Unfortunately, you can only hear the same warning messages so many times before you can't stand it. Another wave of Sleeper missiles slammed into my shields, blinding me for a second as the energy splashed off of them.

"Warning: Shield Capacity at 36 percent."


"I KNOW! SHUT UP SHUT UP ALREADY! GOD! SO STRESS..."


"Warning: Shield Capacity to 38 percent," repeated the hot, but extremely annoying babe.


"I can't deal ..."


"Warning: Shield Capacity BSSZZZT!!!" announced the computerized voice.


A smoking hole now occupied the space where the AI's alarm sounds, in the case of low shields, low armor, and hull damage, were stored. It was a very small disk. Was. Now it was a satisfyingly shattered piece of machinery.


"Bitch," I spat. "I'm going to have to change your programming so that you actually have some personality. Maybe I'll make you sound Caldari too while I'm at it. Or Klingon. Whatever. And some new warning messages."

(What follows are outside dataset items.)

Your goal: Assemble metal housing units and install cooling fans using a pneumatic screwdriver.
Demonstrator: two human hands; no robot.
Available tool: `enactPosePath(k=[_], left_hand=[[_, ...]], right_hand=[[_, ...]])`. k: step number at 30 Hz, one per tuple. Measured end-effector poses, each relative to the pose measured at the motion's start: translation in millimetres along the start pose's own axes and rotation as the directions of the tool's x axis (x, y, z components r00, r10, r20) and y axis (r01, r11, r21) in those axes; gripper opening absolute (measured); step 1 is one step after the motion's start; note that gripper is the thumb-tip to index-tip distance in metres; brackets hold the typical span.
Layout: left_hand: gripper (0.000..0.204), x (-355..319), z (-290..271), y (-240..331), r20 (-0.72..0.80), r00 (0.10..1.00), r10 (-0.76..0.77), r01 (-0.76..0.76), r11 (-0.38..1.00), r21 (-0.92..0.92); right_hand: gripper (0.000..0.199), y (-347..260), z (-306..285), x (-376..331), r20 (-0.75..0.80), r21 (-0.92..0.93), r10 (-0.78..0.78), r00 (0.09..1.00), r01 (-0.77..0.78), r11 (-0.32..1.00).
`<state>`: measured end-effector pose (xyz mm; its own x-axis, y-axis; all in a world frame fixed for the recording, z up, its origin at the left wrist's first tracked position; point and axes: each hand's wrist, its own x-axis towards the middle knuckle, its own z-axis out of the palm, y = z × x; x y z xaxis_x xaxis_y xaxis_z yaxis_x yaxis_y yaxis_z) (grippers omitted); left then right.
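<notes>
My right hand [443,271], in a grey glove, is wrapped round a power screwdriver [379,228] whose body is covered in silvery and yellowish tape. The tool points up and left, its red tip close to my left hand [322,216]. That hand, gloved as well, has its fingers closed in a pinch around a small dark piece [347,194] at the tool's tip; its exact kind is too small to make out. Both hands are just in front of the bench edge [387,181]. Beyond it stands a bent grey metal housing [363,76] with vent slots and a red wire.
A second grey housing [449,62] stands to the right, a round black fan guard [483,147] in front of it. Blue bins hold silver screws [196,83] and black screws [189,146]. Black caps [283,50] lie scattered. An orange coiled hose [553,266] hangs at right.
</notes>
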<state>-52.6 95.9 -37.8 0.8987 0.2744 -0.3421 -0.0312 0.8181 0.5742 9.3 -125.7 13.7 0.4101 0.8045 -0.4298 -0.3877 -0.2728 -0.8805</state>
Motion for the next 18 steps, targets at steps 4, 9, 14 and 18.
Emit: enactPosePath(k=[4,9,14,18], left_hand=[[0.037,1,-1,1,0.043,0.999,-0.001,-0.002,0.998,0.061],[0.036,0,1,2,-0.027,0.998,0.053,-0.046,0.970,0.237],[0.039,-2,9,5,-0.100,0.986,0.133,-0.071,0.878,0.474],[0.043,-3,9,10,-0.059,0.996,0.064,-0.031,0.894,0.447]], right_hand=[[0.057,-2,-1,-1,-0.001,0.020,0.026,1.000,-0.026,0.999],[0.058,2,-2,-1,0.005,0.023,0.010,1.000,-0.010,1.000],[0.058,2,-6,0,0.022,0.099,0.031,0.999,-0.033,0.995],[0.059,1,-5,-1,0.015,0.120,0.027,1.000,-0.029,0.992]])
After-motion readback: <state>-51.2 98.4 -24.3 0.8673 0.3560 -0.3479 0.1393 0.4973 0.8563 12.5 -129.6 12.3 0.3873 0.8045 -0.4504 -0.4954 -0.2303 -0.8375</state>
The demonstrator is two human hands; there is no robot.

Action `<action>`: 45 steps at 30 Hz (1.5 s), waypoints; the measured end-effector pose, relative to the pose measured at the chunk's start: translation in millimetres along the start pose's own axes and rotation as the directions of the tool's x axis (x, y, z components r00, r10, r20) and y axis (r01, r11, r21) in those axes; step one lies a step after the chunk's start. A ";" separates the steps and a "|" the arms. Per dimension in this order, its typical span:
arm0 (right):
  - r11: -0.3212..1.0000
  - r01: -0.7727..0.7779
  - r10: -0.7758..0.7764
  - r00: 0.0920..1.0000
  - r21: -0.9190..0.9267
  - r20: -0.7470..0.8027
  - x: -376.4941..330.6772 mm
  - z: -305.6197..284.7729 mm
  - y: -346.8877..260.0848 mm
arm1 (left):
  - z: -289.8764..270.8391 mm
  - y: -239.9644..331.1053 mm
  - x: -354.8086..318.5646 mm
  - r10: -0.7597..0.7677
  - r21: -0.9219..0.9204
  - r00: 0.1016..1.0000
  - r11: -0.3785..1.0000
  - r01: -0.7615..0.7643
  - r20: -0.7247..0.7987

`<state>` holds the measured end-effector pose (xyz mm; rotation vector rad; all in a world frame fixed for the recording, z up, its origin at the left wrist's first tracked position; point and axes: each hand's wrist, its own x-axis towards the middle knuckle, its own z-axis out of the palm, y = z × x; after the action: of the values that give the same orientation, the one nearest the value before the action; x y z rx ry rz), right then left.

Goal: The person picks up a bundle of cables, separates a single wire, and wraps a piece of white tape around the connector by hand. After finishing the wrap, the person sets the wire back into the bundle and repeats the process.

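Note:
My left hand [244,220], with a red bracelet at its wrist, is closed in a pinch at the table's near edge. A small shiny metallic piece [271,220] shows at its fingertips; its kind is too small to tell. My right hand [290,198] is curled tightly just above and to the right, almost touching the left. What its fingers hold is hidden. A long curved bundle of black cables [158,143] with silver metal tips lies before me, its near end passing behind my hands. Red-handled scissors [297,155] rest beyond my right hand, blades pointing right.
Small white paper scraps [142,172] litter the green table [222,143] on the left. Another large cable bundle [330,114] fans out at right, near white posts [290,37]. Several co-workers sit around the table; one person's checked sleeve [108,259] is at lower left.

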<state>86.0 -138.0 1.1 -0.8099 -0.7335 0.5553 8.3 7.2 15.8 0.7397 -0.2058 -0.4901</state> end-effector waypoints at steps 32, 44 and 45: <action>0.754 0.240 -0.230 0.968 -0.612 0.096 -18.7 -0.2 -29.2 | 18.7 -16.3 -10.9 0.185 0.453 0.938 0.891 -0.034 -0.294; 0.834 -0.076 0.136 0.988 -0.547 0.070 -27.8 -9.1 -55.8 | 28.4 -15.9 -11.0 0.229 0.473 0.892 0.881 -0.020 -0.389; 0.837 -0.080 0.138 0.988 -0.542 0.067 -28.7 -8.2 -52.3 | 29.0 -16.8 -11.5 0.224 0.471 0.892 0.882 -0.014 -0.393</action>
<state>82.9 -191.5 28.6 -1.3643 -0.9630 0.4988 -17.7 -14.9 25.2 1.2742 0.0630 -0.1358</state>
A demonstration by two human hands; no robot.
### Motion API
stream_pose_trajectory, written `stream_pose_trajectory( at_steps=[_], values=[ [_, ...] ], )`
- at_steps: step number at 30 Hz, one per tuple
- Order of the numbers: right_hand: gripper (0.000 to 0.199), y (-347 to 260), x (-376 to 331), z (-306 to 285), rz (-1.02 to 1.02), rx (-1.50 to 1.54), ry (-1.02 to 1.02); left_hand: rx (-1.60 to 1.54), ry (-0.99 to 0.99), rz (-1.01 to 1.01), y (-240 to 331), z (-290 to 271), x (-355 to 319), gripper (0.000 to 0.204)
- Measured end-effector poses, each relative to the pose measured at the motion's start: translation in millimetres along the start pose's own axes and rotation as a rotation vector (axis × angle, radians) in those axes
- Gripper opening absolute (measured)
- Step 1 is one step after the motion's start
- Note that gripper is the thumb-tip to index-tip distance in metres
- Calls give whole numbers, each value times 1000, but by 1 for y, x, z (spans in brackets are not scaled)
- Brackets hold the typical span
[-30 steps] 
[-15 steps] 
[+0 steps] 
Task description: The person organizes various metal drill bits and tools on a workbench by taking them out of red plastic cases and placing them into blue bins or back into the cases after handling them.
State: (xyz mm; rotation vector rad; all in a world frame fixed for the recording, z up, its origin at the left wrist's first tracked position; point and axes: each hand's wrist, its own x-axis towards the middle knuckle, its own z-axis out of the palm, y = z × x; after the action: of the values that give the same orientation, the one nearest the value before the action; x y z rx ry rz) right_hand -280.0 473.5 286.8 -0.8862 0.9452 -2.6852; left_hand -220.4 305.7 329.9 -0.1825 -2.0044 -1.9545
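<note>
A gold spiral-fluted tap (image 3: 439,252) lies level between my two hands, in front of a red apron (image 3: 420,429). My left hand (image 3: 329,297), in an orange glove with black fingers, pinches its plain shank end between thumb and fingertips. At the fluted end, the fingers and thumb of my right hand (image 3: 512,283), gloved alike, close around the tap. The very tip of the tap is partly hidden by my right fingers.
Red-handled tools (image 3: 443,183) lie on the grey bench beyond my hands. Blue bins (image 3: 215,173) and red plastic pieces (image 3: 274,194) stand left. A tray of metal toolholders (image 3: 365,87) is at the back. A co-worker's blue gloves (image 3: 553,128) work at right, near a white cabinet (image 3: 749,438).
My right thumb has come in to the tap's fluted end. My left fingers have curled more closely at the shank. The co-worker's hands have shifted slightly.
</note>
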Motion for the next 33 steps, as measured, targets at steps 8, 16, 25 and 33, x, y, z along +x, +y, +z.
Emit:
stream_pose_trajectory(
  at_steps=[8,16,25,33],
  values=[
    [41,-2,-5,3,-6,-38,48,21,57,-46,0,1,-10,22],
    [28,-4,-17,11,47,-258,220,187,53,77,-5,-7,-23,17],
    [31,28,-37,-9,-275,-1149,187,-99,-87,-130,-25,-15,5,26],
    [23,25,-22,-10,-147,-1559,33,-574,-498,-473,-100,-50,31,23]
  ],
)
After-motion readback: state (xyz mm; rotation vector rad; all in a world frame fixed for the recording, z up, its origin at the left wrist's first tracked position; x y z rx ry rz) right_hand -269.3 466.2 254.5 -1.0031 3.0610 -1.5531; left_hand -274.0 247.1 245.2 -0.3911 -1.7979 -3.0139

The day had not been going well for me. I had been solo'ing the same Sleeper base for almost two hours now. Granted, it was the hardest class two Radar site known, an Unsecured Transponder Farm, but still, two hours. And since I had to operate autocannons because my artillery skills blew, and because I didn't have Advanced Weapons Upgrades V, and because there probably wasn't power enough anyways to fit even the tech two six fifties, I wasted ALOT of bullets. So far, I'd used six thousand bullets, split evenly between Fusion, Phased Plasma, and EMP. The upside was that my ship, Repulse, even in my home class two Wolf-Rayet (which happened to be worst possible system to run my ship setup) had a peak shield recharge of two hundred forty-eight per second.


Of course, that doesn't stop eight cruiser sized sleepers and four frigate sized sleepers from making that look pitiful. I'd already had to warp in and out several times, a few with armor damage, which of course needed repairing. I felt I could maintain my peak recharge rate though at this point, with only four cruisers left. I just wasn't sure I'd have enough bullets to make it through comfortably. It was more of a hope and pray situation that someone didn't come in to gank me, because I would go down faster than a Matari whore's thong when said whore was drugged out of her mind at a Gallente orgy.


I'd seen it happen and knew exactly how fast that was. Some neural processes are slower than that.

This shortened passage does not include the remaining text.